Клиний. Пожалуй, ты прав.
Афинянин. Не правда ли, начало и этого развлечения кроется в природной склонности каждого живого существа к скачущим движениям? Человек же, получив, как мы сказали, чувство ритма, создал и породил пляску. Ритм пробуждает и вызывает в памяти напев. Их взаимное соединение породило хороводы как развлечение.
Клиний. Совершенно верно.
Афинянин. Одну часть, именно мусическую, мы уже разобрали. Попытаемся в дальнейшем разобрать другую часть, то есть гимнастическую.
Клиний. Конечно.
Афинянин. Однако, если вам угодно, сперва завершим обсуждение вопроса об опьянении как о средстве.
Клиний. Что ты разумеешь?
Афинянин. Если какое-нибудь государство стало бы, согласно порядку, установленному законами, серьезно пользоваться упомянутым раньше обычаем, употребляя его как упражнение в рассудительности, если на том же основании оно не воздержалось бы и от остальных удовольствий, применяя их как средство для их же обуздания, то пользоваться всем этим такое государство должно было бы именно вышеуказанным образом. Если же оно смотрит на них только как на забаву и позволяет всякому желающему пить в любое время, с кем угодно и в соединении с любыми другими обычаями, то я не подал бы своего голоса за то, что государство и отдельный человек должны именно так использовать опьянение. Но еще более, чем за критский и лакедемонский обычай, подал бы я свой голос за карфагенcкий закон: во время похода никто из воинов не должен вкушать вина, но дóлжно в течение всего этого времени пить на совместных трапезах одну только воду; в пределах государства ни рабыня, ни раб никогда не должны вкушать вина; ни правители в течение того года, когда они отправляют свою должность; ни кормчие, ни судьи, стоящие у своего дела, совершенно не должны вкушать вина; ни один из тех, кто собирается участвовать в каком-либо совещании, достойном внимания; совершенно нельзя пить никому днем – разве что для телесных упражнений или по причине болезни; ни мужчине, ни женщине нельзя пить и ночью, когда замышляется зачатие ребенка.
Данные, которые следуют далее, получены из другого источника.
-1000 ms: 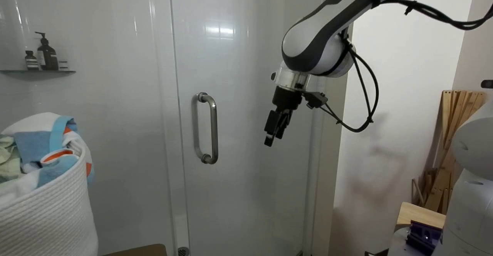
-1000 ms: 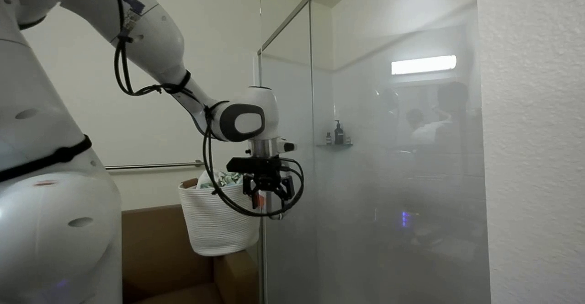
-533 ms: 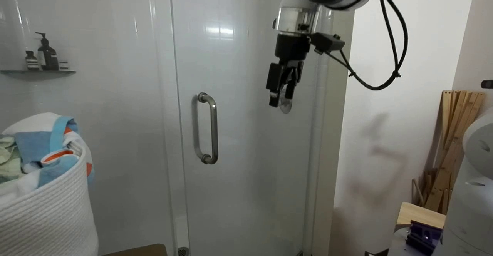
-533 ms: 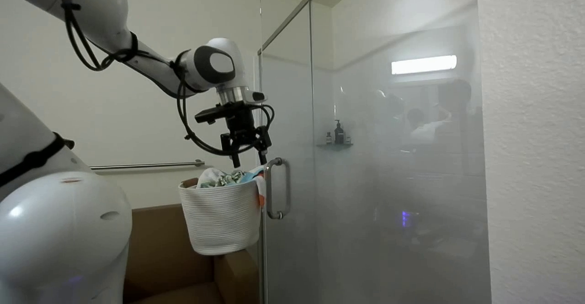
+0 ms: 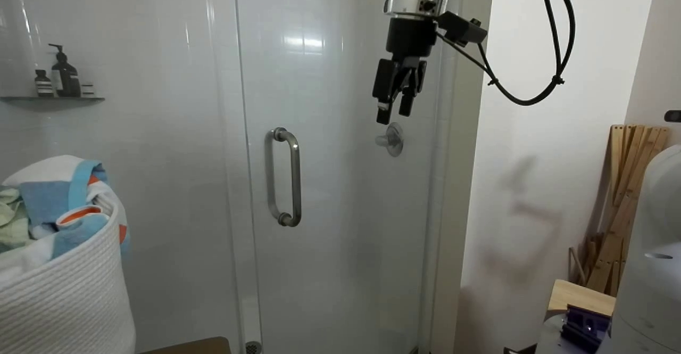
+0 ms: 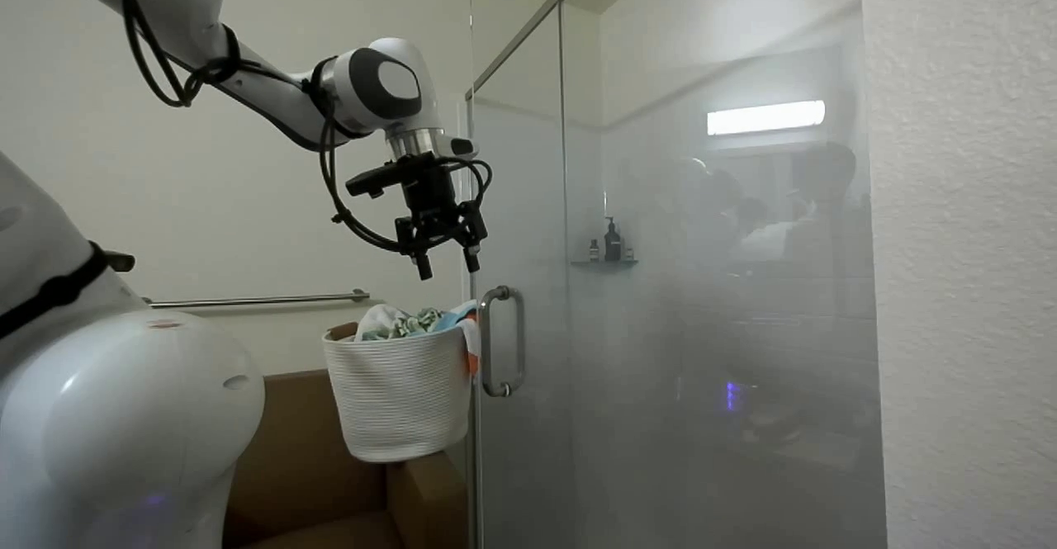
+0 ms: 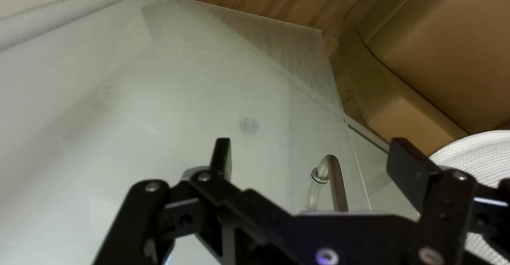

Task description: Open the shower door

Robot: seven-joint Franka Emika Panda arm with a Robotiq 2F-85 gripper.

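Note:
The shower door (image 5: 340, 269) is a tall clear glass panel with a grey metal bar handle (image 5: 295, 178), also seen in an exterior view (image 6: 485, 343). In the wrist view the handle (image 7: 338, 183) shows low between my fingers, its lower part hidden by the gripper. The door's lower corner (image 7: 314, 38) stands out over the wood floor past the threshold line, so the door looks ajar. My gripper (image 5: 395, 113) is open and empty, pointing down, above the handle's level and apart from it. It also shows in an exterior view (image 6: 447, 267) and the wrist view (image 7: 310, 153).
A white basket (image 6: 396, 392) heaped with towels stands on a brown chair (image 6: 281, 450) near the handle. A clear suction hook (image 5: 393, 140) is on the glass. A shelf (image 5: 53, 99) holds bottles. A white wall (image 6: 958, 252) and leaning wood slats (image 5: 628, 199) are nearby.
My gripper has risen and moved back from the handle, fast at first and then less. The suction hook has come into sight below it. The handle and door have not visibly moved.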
Можно было бы перечислить еще целый ряд случаев, при которых люди, имеющие разум и правильный закон, не должны пить вина; так что по этому правилу ни одно сгосударство не будет нуждаться в большом числе виноградников. Все остальные виды земледелия и весь вообще образ жизни были бы упорядочены, виноделие же велось бы в самых скромных размерах. Этим-то, чужеземцы, если вы согласны, хотел бы я увенчать нашу беседу о вине.